Objectives The objectives of this study were: (1) to characterise the exposure of non-smokers exposed to secondhand smoke (SHS) in a vehicle using biomarkers, (2) to describe the time course of the biomarkers over 24 h, and (3) to examine the relationship between tobacco biomarkers and airborne concentrations of SHS markers.

Methods Eight non-smokers were individually exposed to SHS in cars with fully open front windows and closed back windows over an hour from a smoker who smoked three cigarettes at 20 min intervals. The non-smokers sat in the back seat on the passenger side, while the smoker sat in the driver's seat. Plasma cotinine and urine cotinine, 3-hydroxycotinine (3HC) and 4-(methylnitrosoamino)-(3-pyridyl)-1-butanol (NNAL) were compared in samples taken at baseline (BL) and several time-points after exposure. Nicotine, particulate matter (PM2.5) and carbon monoxide (CO) were measured inside and outside the vehicle and ventilation rates in the cars were measured.

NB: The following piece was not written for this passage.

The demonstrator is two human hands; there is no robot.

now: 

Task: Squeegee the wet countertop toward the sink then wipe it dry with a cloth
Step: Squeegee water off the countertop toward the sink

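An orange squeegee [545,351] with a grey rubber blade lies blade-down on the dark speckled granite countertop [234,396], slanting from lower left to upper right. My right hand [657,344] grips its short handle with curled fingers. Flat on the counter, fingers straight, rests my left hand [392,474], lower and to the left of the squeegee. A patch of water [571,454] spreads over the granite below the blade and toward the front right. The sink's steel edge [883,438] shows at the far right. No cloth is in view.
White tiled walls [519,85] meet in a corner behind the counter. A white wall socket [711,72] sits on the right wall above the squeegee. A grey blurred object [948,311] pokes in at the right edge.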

Results Average plasma cotinine and the molar sum of urine cotinine and 3HC (COT+3HC) increased four-fold, urine cotinine increased six-fold and urine NNAL increased ∼27 times compared to BL biomarker levels. Plasma cotinine, urine COT+3HC and NNAL peaked at 4–8 h post-exposure while urine cotinine peaked within 4 h. Plasma cotinine was significantly correlated to PM2.5 (Spearman correlation rs=0.94) and CO (rs=0.76) but not to air nicotine. The correlations between urine biomarkers, cotinine, COT+3HC and NNAL, and air nicotine, PM2.5 and CO were moderate but non-significant (rs range =  0.31–0.60).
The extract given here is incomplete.